Just be sure that whatever you’re doing in the bedroom, you’re doing on your own terms. Because vanilla or not, your pleasure is paramount. None of us should let societal pressures (or nasty exes) make us think otherwise.
The non-intimidating 2025 sex trends worth trying
Cool it down with warm sex. Forget the hotter the better, ‘warm sex’ is an evolution of ‘outercourse’ – or rather, sex without penetration – and involves a gentle, more mindful approach. The concept was first introduced in Sexological Bodywork therapy, with the focus on emotional connection and slowly exploring pleasure with your partner, rather than racing towards climax. Pro tip? Allow for tea breaks – this is the type of sex that can last hours, so parents might need to call the babysitter, too!
Synchronised breath: Breath work is on trend right now, with fans touting benefits such as improved mood, better sleep – and great sex. Breath work is an essential part of tantric sex, with the benefits ranging from deepening intimacy and connection to emotional relaxation and even prolonged pleasure. An easy way to get started is to focus on breathing deeply through your diaphragm during sex. Take a deep breath through the nose for five counts, then exhale out of the mouth for five. To up the intimacy, synchronising your breath with your partner is a super-hot way to feel connected.

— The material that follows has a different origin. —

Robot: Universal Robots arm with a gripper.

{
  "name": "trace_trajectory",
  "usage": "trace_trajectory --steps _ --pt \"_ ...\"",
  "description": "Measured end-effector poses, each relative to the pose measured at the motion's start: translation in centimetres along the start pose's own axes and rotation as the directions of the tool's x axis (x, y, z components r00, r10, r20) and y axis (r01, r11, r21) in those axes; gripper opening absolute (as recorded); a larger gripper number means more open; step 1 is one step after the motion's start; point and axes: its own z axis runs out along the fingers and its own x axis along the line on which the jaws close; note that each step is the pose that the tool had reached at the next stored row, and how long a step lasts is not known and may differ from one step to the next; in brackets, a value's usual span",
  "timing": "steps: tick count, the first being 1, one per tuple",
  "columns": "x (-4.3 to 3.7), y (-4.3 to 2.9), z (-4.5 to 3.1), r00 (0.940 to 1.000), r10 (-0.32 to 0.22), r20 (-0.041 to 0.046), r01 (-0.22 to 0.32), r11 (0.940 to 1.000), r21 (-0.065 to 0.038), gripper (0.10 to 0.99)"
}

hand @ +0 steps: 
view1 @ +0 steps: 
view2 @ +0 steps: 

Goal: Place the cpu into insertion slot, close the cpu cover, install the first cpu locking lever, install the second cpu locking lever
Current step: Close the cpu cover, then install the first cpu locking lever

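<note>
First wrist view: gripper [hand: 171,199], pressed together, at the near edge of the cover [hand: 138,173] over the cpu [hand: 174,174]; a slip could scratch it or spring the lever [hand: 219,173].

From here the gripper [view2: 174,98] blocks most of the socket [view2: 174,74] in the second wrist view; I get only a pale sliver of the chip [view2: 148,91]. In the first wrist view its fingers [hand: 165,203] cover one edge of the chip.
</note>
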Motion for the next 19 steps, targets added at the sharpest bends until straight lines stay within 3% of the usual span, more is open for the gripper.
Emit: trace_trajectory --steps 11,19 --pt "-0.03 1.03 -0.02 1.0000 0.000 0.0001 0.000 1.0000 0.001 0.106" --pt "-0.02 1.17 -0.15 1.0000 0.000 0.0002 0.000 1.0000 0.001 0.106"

Add in chocolate with a twist. It’s totally normal for our libido to ebb and flow. Sometimes, after a hard day in the office, the last thing we feel like is a romp under the covers. This is where libido chocolates step into the spotlight. There’s a whole host of chocolates on the market containing ingredients that are said to boost arousal, from epimedium to maca root and Siberianginseng. According to Tabs, the company behind one viral sex chocolate, the effects kick in after as 20 minutes after consumption and can last for one to three hours. Easter just got interesting.